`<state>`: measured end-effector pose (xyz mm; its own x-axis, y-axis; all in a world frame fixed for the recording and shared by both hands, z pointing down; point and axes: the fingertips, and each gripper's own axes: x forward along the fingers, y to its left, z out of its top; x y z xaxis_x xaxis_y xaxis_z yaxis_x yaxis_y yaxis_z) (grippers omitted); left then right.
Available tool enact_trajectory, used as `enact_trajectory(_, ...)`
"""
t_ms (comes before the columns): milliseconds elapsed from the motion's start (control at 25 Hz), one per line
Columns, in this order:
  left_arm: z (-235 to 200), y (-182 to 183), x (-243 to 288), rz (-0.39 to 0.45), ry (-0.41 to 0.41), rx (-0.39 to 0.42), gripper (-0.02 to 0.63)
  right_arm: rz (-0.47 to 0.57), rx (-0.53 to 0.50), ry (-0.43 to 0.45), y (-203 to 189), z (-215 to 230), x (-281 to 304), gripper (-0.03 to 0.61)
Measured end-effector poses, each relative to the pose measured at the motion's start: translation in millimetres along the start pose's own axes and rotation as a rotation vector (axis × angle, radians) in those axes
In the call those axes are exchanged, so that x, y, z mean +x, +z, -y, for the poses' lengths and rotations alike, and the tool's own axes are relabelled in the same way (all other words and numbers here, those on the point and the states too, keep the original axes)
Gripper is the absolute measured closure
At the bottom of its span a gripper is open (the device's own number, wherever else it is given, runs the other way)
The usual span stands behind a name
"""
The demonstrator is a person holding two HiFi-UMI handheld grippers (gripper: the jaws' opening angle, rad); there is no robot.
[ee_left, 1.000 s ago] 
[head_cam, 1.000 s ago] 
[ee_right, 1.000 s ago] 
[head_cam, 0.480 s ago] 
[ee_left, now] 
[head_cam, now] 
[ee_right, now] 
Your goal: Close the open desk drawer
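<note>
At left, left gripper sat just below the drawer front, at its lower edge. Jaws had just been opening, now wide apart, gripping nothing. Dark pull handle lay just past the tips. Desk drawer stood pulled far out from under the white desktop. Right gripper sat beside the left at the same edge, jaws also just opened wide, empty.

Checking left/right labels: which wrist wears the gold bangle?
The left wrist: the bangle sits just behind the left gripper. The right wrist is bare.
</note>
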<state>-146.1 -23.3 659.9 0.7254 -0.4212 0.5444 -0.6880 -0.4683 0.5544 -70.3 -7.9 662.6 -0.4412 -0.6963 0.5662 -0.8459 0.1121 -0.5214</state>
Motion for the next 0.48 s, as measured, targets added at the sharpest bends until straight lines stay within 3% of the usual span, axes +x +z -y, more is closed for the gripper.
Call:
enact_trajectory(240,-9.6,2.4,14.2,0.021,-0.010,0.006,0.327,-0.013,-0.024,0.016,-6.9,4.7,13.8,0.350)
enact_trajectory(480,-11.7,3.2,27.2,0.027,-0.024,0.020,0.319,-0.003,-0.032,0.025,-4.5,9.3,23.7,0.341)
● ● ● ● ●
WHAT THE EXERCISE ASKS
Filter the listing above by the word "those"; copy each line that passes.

TASK SOLUTION
Measured end-effector poses, each relative to the pose measured at the motion's start: translation in millimetres along the start pose's own axes and rotation as a rotation vector (axis × angle, radians) in those axes
In the call those axes are exchanged, so that x, y, z mean +x, +z, -y, for the poses' lengths and rotations alike, and the tool's own axes are relabelled in the same way (all other words and numbers here, those on the point and the states too, keep the original axes)

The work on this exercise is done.